Certain aspects of the choices the women in the study made represented a knowing effort to protect their portability in the event of a layoff. Even female-friendly firms tend to lay off more women than men during economic contractions. Although women accounted for just 21% of Wall Street analysts in 1986, for instance, they represented fully 64% of those who were let go following the 1987 crash.

Women focused on building external relationships with clients to counterbalance these internal disadvantages. This is a highly adaptive and strategically shrewd strategy. Not only does it protect their portability, but it has the added benefit of boosting their reputations with colleagues. Women who proved themselves by achieving Institutional Investor, or II, ranking on the strength of client relationships found that they were taken more seriously in-house. One female star, after being ranked for the first time, began to get calls from colleagues who had previously ignored her. One salesman unapologetically confirmed the reality of this phenomenon from the other side. When clients start to ask about a newly anointed female star, "they force me to learn ," he said.
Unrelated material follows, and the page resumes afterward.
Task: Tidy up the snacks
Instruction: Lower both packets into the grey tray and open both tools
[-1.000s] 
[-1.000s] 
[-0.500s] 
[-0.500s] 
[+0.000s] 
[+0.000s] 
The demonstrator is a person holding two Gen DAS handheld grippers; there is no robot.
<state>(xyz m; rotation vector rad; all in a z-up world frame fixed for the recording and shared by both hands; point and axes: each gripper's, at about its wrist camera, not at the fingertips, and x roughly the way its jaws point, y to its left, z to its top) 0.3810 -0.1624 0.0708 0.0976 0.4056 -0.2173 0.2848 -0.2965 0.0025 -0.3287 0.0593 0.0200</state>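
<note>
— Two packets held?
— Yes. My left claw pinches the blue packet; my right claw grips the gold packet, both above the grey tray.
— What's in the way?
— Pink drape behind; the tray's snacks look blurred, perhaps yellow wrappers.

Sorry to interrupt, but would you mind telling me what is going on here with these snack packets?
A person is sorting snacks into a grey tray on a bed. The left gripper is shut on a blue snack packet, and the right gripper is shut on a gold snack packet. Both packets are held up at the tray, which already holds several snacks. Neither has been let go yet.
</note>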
Scrutinizing Prospective Employers

Women and men overwhelmingly agree that women are more deliberate in changing employers, probably because experience has taught them the importance of environment and culture in both their performance and job satisfaction. While men tend to concentrate on compensation, women are more likely to weigh multiple considerations in making a move, such as the apparent attitudes of the research director and the existence of female colleagues and role models. Recruiter Debra Brown stated that "compensation is not as significant a factor for women as it is for men when making decisions on job moves." Josie Esquivel summed up her male counterparts' focus on compensation versus the overall package like this: "I was a star here, I can be a star there, I just want to make more money." Bonita Austin, who moved from Wertheim Schroeder to Lehman Brothers, acknowledged that while her new boss doubled her compensation, she wouldn't have made the move if she hadn't sensed an overall fit. Women look at the culture of a department, in terms of how women fit in, along with its values, atmosphere, and tone.

Receptivity to women.

When a man makes a move, he doesn't have to wonder whether there will be male role models. Sanford C. Bernstein's Lisa Shalett noted that "for a lot of guys, it just never comes up." The general observations that might be made about a firm's culture--that it is collegial, white-shoe, competitive, open-minded--don't necessarily reflect the experience that women will have at that firm.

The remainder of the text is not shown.